» **GOAL OF THE EXERCISE**
Take the entries that follow and return exactly the lines from the one holding "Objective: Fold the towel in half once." through the one holding "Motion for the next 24", both included. Nothing else is needed.

» **DATA PROVIDED**
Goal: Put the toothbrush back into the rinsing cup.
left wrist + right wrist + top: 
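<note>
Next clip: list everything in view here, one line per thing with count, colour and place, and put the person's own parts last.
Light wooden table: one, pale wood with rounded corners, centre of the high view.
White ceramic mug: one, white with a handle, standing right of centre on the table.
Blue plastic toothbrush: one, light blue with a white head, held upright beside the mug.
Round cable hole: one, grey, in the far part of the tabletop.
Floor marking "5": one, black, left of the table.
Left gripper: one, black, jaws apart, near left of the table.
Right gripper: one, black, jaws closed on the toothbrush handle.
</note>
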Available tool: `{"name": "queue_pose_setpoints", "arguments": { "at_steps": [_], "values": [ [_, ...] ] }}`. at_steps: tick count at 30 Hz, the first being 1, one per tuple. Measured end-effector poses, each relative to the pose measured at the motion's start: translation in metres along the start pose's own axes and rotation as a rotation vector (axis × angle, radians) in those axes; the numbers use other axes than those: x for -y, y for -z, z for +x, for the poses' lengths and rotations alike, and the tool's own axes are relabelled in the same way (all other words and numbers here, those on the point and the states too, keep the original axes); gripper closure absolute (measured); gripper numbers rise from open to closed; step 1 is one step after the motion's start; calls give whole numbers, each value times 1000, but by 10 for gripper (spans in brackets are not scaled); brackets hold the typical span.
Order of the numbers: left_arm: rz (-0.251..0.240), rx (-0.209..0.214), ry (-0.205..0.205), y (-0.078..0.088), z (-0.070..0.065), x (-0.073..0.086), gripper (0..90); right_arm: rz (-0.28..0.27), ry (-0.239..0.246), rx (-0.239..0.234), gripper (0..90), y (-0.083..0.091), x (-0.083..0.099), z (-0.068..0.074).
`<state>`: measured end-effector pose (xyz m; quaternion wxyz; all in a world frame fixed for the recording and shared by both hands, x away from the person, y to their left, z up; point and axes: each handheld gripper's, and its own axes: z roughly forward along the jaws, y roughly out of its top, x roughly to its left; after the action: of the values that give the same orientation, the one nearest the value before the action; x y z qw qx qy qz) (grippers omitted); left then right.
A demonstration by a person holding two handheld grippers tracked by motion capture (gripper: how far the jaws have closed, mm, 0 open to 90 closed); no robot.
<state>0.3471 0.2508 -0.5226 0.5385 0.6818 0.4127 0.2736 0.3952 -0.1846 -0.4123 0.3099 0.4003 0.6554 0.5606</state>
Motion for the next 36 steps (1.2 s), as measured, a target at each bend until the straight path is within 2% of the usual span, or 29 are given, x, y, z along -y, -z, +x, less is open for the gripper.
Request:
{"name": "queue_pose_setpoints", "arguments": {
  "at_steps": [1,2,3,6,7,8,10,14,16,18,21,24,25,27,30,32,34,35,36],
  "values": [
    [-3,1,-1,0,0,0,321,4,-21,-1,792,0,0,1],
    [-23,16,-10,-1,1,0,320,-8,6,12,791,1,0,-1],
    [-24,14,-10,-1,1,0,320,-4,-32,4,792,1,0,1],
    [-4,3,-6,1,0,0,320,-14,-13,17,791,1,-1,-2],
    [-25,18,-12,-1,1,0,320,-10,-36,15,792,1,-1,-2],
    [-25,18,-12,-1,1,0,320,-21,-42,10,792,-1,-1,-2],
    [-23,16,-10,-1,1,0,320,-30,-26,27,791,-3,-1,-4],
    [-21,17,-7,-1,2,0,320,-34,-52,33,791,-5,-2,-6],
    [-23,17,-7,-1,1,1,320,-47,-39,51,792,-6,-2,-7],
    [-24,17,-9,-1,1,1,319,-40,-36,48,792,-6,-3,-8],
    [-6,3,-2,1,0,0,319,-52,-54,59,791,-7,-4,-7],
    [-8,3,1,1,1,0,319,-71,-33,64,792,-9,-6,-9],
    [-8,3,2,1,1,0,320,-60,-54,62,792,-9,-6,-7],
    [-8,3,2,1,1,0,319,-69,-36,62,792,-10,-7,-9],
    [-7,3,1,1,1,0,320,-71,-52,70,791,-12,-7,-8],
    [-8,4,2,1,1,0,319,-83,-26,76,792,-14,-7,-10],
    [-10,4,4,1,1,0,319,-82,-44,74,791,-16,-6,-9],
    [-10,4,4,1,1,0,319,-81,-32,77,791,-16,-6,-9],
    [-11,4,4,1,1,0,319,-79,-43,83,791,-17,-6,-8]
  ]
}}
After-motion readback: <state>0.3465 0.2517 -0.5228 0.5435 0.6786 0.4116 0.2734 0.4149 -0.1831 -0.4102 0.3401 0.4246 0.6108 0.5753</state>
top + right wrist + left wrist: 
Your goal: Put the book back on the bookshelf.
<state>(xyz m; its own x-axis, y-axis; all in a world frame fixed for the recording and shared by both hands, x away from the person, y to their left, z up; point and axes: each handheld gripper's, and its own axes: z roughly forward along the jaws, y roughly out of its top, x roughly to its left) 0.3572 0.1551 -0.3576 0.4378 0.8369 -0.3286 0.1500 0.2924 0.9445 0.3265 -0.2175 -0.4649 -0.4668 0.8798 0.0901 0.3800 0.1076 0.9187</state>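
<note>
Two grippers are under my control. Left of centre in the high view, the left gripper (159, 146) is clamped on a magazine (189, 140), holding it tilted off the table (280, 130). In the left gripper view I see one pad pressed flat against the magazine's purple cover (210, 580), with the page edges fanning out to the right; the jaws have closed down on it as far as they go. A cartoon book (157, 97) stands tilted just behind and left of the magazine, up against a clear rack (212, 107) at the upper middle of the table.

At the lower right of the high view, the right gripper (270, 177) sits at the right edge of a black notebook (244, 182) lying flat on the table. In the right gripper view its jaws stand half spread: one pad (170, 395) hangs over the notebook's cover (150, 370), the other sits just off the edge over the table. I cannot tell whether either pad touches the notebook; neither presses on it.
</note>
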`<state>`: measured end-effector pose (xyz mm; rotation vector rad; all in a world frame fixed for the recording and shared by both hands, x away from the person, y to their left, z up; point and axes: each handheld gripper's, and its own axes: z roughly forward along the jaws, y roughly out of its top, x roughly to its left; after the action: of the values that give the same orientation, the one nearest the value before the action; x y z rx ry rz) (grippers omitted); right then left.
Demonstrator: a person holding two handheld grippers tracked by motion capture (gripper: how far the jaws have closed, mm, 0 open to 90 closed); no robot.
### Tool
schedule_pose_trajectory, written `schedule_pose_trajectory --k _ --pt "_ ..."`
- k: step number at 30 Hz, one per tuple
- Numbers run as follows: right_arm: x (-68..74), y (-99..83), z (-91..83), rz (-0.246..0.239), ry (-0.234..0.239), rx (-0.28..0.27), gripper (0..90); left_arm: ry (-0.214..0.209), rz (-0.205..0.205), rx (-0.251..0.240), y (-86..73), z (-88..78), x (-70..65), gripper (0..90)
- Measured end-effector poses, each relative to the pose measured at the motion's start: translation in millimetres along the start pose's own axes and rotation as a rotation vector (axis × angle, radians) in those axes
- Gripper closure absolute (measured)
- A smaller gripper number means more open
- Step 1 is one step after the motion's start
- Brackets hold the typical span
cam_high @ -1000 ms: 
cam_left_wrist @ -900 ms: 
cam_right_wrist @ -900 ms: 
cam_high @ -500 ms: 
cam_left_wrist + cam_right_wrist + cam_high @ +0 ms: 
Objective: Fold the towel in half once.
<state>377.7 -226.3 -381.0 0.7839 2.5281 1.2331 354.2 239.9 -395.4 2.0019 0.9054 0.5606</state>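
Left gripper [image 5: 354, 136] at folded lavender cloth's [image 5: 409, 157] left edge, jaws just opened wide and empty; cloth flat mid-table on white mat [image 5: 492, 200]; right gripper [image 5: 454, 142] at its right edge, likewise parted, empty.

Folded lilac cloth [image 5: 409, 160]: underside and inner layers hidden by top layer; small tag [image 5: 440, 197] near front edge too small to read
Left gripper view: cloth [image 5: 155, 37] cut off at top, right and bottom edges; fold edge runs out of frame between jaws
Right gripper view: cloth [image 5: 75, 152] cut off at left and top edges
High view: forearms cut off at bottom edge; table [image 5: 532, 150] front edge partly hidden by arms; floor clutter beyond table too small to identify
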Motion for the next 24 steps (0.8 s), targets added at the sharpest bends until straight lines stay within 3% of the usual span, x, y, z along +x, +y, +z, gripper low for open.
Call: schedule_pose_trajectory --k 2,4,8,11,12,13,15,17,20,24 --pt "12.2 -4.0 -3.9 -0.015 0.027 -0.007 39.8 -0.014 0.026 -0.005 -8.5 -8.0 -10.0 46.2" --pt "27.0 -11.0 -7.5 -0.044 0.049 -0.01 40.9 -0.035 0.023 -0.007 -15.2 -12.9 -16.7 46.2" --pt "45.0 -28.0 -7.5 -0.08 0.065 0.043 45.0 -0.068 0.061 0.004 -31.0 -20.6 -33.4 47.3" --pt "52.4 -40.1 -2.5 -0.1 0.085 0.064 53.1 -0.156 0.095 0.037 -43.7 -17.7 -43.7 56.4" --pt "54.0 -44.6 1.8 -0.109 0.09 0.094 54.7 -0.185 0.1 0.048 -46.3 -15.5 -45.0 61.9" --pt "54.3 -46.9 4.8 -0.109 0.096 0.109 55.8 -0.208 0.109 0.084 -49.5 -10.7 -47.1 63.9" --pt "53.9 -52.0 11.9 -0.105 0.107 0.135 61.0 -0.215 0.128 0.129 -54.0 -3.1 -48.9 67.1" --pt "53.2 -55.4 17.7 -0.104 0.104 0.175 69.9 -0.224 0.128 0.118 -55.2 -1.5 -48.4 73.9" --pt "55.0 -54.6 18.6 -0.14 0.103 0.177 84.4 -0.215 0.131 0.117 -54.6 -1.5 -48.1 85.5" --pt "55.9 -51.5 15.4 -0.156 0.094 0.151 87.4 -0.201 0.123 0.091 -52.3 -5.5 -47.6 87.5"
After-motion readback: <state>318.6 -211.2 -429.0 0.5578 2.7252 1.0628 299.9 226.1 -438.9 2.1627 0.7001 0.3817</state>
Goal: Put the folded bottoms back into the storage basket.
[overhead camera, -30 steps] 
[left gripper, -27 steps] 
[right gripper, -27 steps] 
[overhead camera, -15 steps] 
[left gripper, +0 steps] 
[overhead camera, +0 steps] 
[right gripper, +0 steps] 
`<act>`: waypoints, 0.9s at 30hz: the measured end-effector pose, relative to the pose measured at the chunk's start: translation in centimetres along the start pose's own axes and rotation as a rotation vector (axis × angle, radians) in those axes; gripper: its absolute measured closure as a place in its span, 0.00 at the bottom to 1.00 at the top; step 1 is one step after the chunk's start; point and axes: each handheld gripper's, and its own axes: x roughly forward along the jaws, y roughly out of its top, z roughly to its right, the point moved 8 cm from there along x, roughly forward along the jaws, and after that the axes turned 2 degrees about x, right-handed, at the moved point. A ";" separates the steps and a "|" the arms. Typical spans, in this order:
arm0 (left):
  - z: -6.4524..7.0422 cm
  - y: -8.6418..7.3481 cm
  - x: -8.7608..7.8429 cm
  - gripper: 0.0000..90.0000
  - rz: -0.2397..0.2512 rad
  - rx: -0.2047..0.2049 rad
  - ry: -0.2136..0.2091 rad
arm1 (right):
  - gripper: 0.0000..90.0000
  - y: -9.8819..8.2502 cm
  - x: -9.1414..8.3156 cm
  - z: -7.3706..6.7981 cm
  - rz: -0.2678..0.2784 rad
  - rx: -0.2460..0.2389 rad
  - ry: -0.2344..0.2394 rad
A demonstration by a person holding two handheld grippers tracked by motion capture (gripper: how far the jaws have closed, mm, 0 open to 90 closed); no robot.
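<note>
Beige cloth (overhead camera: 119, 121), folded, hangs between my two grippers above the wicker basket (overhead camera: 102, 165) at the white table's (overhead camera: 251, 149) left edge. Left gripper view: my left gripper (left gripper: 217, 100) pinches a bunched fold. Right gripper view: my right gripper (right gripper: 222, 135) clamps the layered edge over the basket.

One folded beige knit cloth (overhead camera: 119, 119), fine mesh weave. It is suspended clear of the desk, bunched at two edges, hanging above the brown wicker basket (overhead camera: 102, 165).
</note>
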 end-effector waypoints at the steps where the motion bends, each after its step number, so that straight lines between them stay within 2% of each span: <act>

» **ANSWER SPACE**
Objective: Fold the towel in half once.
<state>377.7 -226.3 -381.0 0.7839 2.5281 1.2331 354.2 239.9 -395.4 2.0019 0.9054 0.5606</state>
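Left gripper [image 5: 354, 136] at folded lavender cloth's [image 5: 409, 157] left edge, jaws just opened wide and empty; cloth flat mid-table on white mat [image 5: 492, 200]; right gripper [image 5: 454, 142] at its right edge, likewise parted, empty.

Folded lilac cloth [image 5: 409, 160]: underside and inner layers hidden by top layer; small tag [image 5: 440, 197] near front edge too small to read
Left gripper view: cloth [image 5: 155, 37] cut off at top, right and bottom edges; fold edge runs out of frame between jaws
Right gripper view: cloth [image 5: 75, 152] cut off at left and top edges
High view: forearms cut off at bottom edge; table [image 5: 532, 150] front edge partly hidden by arms; floor clutter beyond table too small to identify
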Motion for the next 24 steps (0.8 s), targets added at the sharpest bends until straight lines stay within 3% of the usual span, x, y, z along +x, +y, +z, gripper low for open.

No more is needed for this exercise.